> **WORK INSTRUCTION**:
Of all the lines in the records below, copy only those that contain the string "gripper".
----------------
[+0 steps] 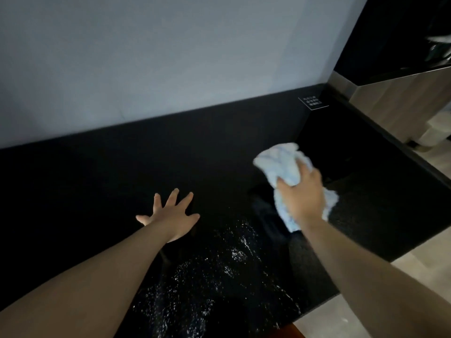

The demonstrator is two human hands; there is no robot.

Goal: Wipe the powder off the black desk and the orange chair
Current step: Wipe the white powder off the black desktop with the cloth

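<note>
Against a pale grey wall (146,57), the black table (85,181) runs left to right, its top glossy. Left of centre the left hand (170,215) rests flat on it, fingers straight and spread, holding nothing. Just right of that forearm, white powder (219,276) lies scattered in a band whose long axis climbs from the near edge toward the far right. Past its far end the right hand (302,193) grips a bunched pale blue cloth (280,164), fingers curled into it. The cloth's length runs far-left to near-right, its tail hanging under the wrist. A small label (313,103) marks the far right corner, and light floor (366,311) shows beyond the table's right edge.
</note>
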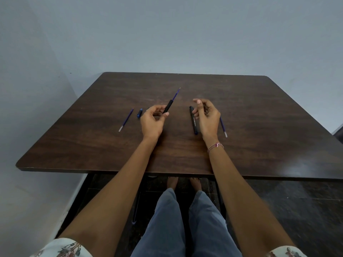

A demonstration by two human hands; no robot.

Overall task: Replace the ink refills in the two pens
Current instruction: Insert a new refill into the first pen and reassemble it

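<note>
The left hand (152, 123) pinches a matte black, cylindrical barrel (168, 107) between thumb and fingers (157, 109). A thin blue refill (175, 95) sticks out of the barrel's far end, ending in a small pale tip. Barrel and refill share one long axis, slanting away from the person and slightly right, raised off the desk (259, 112).

The right hand (207, 117) hovers with fingers loosely curled and holding nothing. Just beside it on its left lies a black pen (193, 120) with small pale lettering on its smooth body, lengthwise nearly front to back, its blue-tinged end toward the person. To the right of that hand a second slim blue refill (223, 127) lies flat, partly hidden by the hand, its clear end nearest the person.

Left of the left hand sits a short, stubby blue cap (139, 113), and further left a third refill (126, 120), slanted with its pale end toward the near-left.

The desk is dark brown wood-grain laminate with rounded corners and a dull sheen at the near right. It stands against a plain, pale grey-blue wall (167, 34). Below is a dark tiled floor (297, 201). A beaded bracelet (215, 146) circles the right wrist.
</note>
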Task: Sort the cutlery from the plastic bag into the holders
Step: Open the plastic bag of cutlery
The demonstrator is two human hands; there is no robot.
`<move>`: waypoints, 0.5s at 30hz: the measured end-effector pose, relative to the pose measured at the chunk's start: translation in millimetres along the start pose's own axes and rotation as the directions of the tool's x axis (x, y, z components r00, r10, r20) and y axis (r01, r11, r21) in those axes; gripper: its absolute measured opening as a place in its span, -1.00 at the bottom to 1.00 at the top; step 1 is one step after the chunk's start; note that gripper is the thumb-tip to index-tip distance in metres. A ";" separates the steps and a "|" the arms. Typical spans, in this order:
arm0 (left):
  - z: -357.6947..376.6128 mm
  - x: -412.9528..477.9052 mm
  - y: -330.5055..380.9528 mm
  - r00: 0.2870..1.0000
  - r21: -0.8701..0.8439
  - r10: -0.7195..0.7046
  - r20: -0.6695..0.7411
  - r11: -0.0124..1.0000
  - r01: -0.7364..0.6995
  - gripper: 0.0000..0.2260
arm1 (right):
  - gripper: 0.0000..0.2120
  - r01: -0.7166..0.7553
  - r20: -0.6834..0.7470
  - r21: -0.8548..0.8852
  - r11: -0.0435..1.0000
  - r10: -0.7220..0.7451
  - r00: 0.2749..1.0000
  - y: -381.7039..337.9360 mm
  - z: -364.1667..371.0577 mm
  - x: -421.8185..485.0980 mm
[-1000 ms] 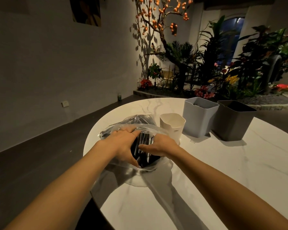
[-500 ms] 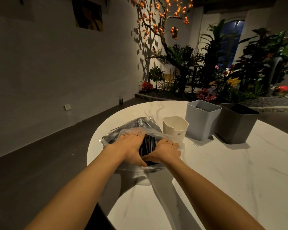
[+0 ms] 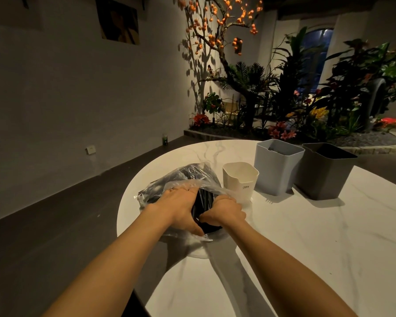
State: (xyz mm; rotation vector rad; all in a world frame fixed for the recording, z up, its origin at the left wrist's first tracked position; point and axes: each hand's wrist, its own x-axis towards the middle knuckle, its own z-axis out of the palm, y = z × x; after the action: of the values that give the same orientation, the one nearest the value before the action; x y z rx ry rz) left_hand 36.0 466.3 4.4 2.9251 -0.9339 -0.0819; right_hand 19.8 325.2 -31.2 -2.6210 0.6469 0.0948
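Observation:
A clear plastic bag (image 3: 183,177) full of black cutlery (image 3: 204,199) lies on the white marble table (image 3: 306,248) near its left edge. My left hand (image 3: 181,209) grips the left side of the bag's mouth, thumb curled under the film. My right hand (image 3: 224,212) grips the right side, fingers curled over the plastic, so the mouth is spread between them. Dark handles show in the gap. Behind the bag stand three holders in a row: a small white one (image 3: 239,180), a light grey one (image 3: 277,168) and a dark grey one (image 3: 325,172).
The table's curved edge runs close on the left, with dark floor beyond it. Bare tabletop lies to the right of my arms. Plants, flowers and a tree with orange fruit fill the far background.
My right hand has curled tighter on the bag's right edge and shifted slightly right, widening the mouth. The left hand has kept its hold. The view has tilted up a little.

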 end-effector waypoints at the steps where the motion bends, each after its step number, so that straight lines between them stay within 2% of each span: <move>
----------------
> **EXERCISE RESPONSE**:
`<move>`: waypoints, 0.5s at 30hz: the measured end-effector pose, relative to the pose measured at the chunk's start: translation in millimetres along the start pose's own axes and rotation as the directions of the tool's x axis (x, y, z components r00, r10, r20) and y axis (r01, r11, r21) in those axes; gripper: its absolute measured opening as a place in its span, -1.00 at the bottom to 1.00 at the top; step 1 is one step after the chunk's start; note that gripper is the thumb-tip to index-tip distance in metres. A ";" separates the steps and a "|" the arms. Typical spans, in this order:
  - gripper: 0.0000..0.2260
  - gripper: 0.0000..0.2120

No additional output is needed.